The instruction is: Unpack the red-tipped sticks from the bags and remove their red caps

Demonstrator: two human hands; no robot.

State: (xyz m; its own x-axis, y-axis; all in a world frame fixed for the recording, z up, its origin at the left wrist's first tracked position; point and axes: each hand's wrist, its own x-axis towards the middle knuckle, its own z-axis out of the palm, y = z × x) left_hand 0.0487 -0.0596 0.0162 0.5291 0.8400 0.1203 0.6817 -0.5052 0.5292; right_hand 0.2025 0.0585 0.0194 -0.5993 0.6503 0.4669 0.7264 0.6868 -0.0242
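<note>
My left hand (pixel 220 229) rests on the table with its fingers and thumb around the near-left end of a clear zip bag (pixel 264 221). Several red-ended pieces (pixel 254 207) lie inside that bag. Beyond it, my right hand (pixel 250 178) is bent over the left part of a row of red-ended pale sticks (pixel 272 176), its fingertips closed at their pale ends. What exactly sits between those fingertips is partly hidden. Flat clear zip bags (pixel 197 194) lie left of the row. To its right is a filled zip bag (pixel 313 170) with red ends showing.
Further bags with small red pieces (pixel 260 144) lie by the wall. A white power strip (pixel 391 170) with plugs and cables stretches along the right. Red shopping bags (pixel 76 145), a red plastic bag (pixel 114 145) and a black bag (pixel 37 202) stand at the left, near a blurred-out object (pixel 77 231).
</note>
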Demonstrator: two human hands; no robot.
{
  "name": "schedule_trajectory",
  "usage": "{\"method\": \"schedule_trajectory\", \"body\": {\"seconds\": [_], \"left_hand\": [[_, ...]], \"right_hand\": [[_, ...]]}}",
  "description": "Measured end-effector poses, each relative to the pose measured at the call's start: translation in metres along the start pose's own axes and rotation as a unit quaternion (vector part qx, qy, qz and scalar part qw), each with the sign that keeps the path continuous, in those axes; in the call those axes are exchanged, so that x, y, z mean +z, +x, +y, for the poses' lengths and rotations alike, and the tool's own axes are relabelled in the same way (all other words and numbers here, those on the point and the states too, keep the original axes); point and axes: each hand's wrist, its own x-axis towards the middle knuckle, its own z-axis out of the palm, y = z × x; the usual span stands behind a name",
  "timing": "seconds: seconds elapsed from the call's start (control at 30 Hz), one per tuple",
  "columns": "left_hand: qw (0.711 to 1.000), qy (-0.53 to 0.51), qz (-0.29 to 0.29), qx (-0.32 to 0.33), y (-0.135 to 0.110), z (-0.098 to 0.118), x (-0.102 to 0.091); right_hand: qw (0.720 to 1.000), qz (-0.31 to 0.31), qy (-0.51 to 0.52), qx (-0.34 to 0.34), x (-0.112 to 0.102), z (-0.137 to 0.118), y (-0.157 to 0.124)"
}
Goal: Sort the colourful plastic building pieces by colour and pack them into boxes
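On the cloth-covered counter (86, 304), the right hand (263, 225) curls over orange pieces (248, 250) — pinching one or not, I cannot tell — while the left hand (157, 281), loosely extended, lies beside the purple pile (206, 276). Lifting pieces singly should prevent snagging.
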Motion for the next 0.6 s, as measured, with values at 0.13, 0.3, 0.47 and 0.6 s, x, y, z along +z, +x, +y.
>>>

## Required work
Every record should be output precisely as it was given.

## Exercise solution
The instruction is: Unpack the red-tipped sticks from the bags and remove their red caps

Demonstrator: two human hands; no robot.

State: (xyz m; its own x-axis, y-axis; all in a world frame fixed for the recording, z up, its origin at the left wrist's first tracked position; point and axes: each hand's wrist, its own x-axis towards the middle knuckle, its own z-axis out of the palm, y = z × x) left_hand 0.0487 -0.0596 0.0162 0.5291 0.8400 0.1203 0.6817 -0.5052 0.5292; right_hand 0.2025 0.0585 0.0194 -0.5993 0.6503 0.4669 0.7264 0.6868 -0.0242
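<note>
My left hand (pixel 220 229) rests on the table with its fingers and thumb around the near-left end of a clear zip bag (pixel 264 221). Several red-ended pieces (pixel 254 207) lie inside that bag. Beyond it, my right hand (pixel 250 178) is bent over the left part of a row of red-ended pale sticks (pixel 272 176), its fingertips closed at their pale ends. What exactly sits between those fingertips is partly hidden. Flat clear zip bags (pixel 197 194) lie left of the row. To its right is a filled zip bag (pixel 313 170) with red ends showing.
Further bags with small red pieces (pixel 260 144) lie by the wall. A white power strip (pixel 391 170) with plugs and cables stretches along the right. Red shopping bags (pixel 76 145), a red plastic bag (pixel 114 145) and a black bag (pixel 37 202) stand at the left, near a blurred-out object (pixel 77 231).
</note>
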Demonstrator: two human hands; no robot.
{
  "name": "schedule_trajectory",
  "usage": "{\"method\": \"schedule_trajectory\", \"body\": {\"seconds\": [_], \"left_hand\": [[_, ...]], \"right_hand\": [[_, ...]]}}",
  "description": "Measured end-effector poses, each relative to the pose measured at the call's start: translation in metres along the start pose's own axes and rotation as a unit quaternion (vector part qx, qy, qz and scalar part qw), each with the sign that keeps the path continuous, in those axes; in the call those axes are exchanged, so that x, y, z mean +z, +x, +y, for the poses' lengths and rotations alike, and the tool's own axes are relabelled in the same way (all other words and numbers here, those on the point and the states too, keep the original axes); point and axes: each hand's wrist, its own x-axis towards the middle knuckle, its own z-axis out of the palm, y = z × x; the usual span stands behind a name",
  "timing": "seconds: seconds elapsed from the call's start (control at 30 Hz), one per tuple",
  "columns": "left_hand: qw (0.711 to 1.000), qy (-0.53 to 0.51), qz (-0.29 to 0.29), qx (-0.32 to 0.33), y (-0.135 to 0.110), z (-0.098 to 0.118), x (-0.102 to 0.091); right_hand: qw (0.720 to 1.000), qz (-0.31 to 0.31), qy (-0.51 to 0.52), qx (-0.34 to 0.34), x (-0.112 to 0.102), z (-0.137 to 0.118), y (-0.157 to 0.124)"
}
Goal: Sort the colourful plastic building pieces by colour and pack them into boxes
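On the cloth-covered counter (86, 304), the right hand (263, 225) curls over orange pieces (248, 250) — pinching one or not, I cannot tell — while the left hand (157, 281), loosely extended, lies beside the purple pile (206, 276). Lifting pieces singly should prevent snagging.
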Motion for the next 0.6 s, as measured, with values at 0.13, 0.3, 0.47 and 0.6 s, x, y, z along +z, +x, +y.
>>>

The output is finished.